President Abdel Fattah El-Sisi on Sunday appointed 28 members to Egypt’s House of Representatives, including 14 women, according to a decree published in the Official Gazette, following the conclusion of parliamentary elections.
The appointments were made under Presidential Decree No. 16 of 2026. Three of the women appointed are members of the National Council for Women, according to the published decision.
Egypt’s House of Representatives law sets the chamber’s membership at 540 and allows the president to appoint no more than 5% of lawmakers.
Those appointed include former foreign minister Sameh Shoukry, former State Council chief Adel Azab, former higher education and scientific research minister Ashraf El-Shihy, former technical adviser to the housing minister Abdel Khaleq Awad and constitutional law professor Salah El-Din Fawzi, a member of the Legislative Reform Committee.

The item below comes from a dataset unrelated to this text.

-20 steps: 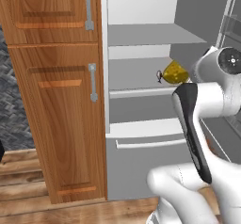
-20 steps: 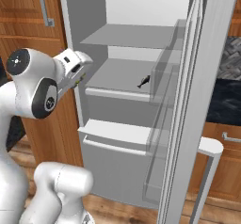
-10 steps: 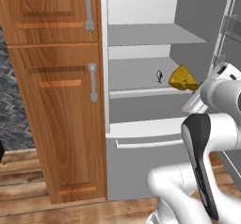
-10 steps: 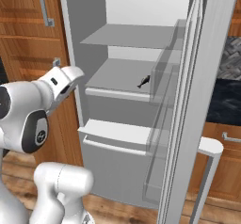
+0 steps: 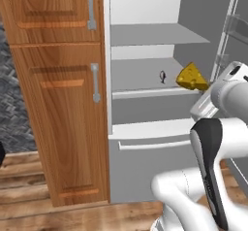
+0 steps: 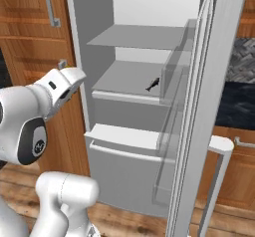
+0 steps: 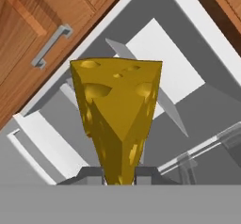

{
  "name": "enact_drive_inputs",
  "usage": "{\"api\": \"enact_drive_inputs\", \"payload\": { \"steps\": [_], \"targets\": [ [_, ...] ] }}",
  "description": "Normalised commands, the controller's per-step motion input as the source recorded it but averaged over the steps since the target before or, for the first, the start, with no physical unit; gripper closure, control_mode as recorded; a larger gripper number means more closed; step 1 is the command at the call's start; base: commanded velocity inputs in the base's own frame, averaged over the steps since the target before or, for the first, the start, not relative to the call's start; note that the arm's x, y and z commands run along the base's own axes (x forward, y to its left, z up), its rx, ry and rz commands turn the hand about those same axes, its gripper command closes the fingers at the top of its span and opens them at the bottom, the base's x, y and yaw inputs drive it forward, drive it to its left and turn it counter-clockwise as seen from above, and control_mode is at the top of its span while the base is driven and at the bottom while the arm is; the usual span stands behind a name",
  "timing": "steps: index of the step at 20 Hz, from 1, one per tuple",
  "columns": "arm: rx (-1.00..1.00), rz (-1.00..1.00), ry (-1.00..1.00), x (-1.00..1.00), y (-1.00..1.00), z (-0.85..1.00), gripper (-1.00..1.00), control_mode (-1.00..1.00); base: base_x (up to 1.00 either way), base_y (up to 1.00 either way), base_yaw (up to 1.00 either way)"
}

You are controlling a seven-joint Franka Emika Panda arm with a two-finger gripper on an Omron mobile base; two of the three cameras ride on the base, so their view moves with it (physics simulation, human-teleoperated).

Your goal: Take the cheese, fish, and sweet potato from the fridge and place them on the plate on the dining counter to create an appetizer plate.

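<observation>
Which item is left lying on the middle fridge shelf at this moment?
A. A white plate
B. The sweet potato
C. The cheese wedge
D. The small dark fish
D: the small dark fish lies alone on the middle shelf of the fridge, while the cheese is clamped in the pincer in front of the shelves.

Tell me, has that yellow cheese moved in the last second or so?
Yes. The cheese, pinched in the gripper, has shifted right in the left base view, away from the fish on the fridge shelf.
</observation>
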Motion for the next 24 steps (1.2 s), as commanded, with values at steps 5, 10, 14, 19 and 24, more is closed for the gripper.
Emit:
{"api": "enact_drive_inputs", "payload": {
  "steps": [5,10,14,19,24],
  "targets": [
    [0.0,0.0,0.0,0.0,0.0,0.0,1.0,1.0,-0.81,0.0,0.0],
    [0.0,0.0,0.0,0.0,0.0,0.0,1.0,1.0,-0.99,0.0,0.0],
    [0.0,0.0,0.0,0.0,0.0,0.0,1.0,1.0,-1.0,0.0,0.0],
    [0.0,0.0,0.0,0.0,0.0,0.0,1.0,1.0,-1.0,0.0,0.0],
    [0.0,0.0,0.0,0.0,0.0,0.0,1.0,1.0,-1.0,-0.02,0.0]
  ]
}}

The list also includes former head of the Central Auditing Organization Hesham Badawy, Dar Al-Ifta’s secretary of the fatwa council Amr El-Wardany and Ambassador Naela Gabr, head of the National Coordinating Committee for Combating and Preventing Illegal Migration and Trafficking in Persons.

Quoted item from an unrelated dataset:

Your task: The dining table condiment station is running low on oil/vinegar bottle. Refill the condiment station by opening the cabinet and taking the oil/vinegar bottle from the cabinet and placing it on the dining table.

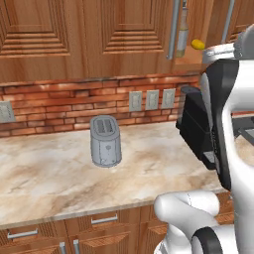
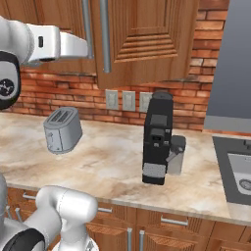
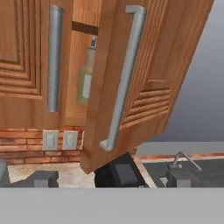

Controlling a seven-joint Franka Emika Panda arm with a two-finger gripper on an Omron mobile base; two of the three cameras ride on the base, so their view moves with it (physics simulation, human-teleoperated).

The National Council for Women members appointed were Manal Hamdy, Marian Magdy Ragheb, and Mirna Essam El-Din Aref.
Among the women academics appointed are Thoraya Ahmed El-Badawi, a State Information Service member and dean of Cairo University’s Faculty of Mass Communication; Randa Mostafa, a former Senate member and former vice president of Benha University; Hanaa El-Ebeisy, dean of Al-Azhar University’s Faculty of Medicine for Girls; and Nashwa Aqel, a professor of radio and television at Cairo University’s Faculty of Mass Communication.

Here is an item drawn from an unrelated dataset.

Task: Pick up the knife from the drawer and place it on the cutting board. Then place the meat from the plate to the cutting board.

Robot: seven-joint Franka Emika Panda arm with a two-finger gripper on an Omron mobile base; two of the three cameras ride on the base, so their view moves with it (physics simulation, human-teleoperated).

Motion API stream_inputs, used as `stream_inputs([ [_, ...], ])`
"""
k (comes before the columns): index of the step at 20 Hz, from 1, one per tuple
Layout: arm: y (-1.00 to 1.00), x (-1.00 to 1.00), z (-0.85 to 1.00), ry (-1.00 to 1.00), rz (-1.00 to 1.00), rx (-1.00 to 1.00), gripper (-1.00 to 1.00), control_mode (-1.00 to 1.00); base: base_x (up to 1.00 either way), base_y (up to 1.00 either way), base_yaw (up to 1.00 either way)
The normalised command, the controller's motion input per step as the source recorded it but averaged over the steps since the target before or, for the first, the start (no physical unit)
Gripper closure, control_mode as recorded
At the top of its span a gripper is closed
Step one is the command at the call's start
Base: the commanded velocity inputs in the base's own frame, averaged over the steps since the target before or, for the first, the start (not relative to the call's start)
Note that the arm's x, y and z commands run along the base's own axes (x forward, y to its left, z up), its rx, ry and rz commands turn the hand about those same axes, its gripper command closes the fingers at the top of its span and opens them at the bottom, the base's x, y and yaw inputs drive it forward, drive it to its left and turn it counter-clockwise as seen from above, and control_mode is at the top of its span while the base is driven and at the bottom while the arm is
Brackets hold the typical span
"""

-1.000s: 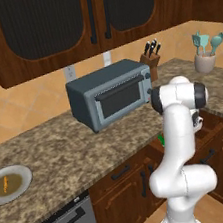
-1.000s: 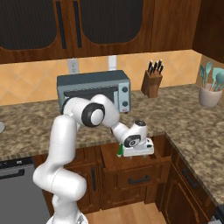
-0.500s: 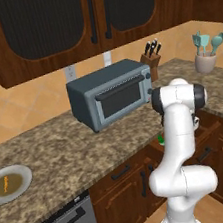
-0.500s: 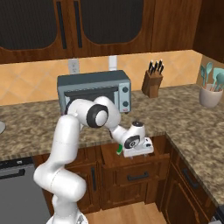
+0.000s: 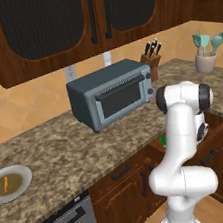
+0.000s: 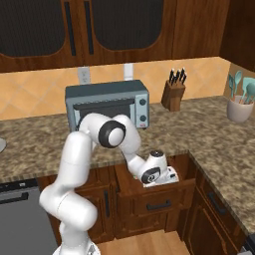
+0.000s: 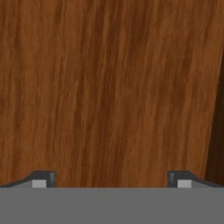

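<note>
Arm: the white arm bends down off the table edge and plunges its hand into the open drawer, right of the toaster oven and below it.
Gripper: the gripper sits low inside the drawer; in the hand view its two dark fingertips stand far apart with bare brown wood between them.
Jaws: spread wide, nothing held.
Knife: a sliver of bright green, the knife, peeks out in the left base view just beside the forearm, below and right of the toaster oven; blade not visible.
Plate: the plate lies on the table well to the left of the toaster oven, close to the front edge.
Meat: the meat, a thin orange strip, rests on the plate's olive centre.
Toaster oven: grey-blue, door closed, standing against the wall at the back of the table.
Knife block: the knife block with black handles stands just right of the toaster oven.
Utensil jar: the utensil jar with teal tools sits far right of the toaster oven, in the corner stretch of table.
</note>
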Motion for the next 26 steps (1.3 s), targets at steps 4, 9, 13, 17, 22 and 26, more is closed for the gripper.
stream_inputs([
  [4, -0.56, -0.83, -0.02, -0.05, 0.16, 0.00, -1.00, -1.00, 0.00, 0.00, 0.00],
  [9, -0.60, -0.76, 0.16, -0.08, 0.18, 0.00, -1.00, -1.00, 0.00, 0.00, 0.00],
  [13, -0.51, -0.44, 0.33, -0.05, 0.15, 0.01, -1.00, -1.00, 0.00, 0.00, 0.00],
  [17, -0.28, -0.19, 0.34, -0.01, 0.03, 0.06, -1.00, -1.00, 0.00, 0.00, 0.00],
  [22, -0.06, -0.14, 0.35, 0.00, -0.01, 0.05, -1.00, -1.00, 0.00, 0.00, 0.00],
  [26, 0.08, 0.02, 0.84, -0.02, -0.04, -0.03, -1.00, -1.00, 0.00, 0.00, 0.00],
])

The list also included former MP Amal Asfour of the Republican People’s Party and former MP Shereen Reda Tayel of the Wafd Party.
The decree follows the announcement on Saturday by National Elections Authority head Hazem Badawy of the final results of what he described as the longest parliamentary elections in Egypt’s political history.
El-Sisi on Thursday announced the end of the sixth parliamentary session, with the new House set to begin work within days. The Future of the Nation Party is expected to hold most seats, followed by independents, then the Homeland Protectors Party, the National Front and the Republican People’s Party.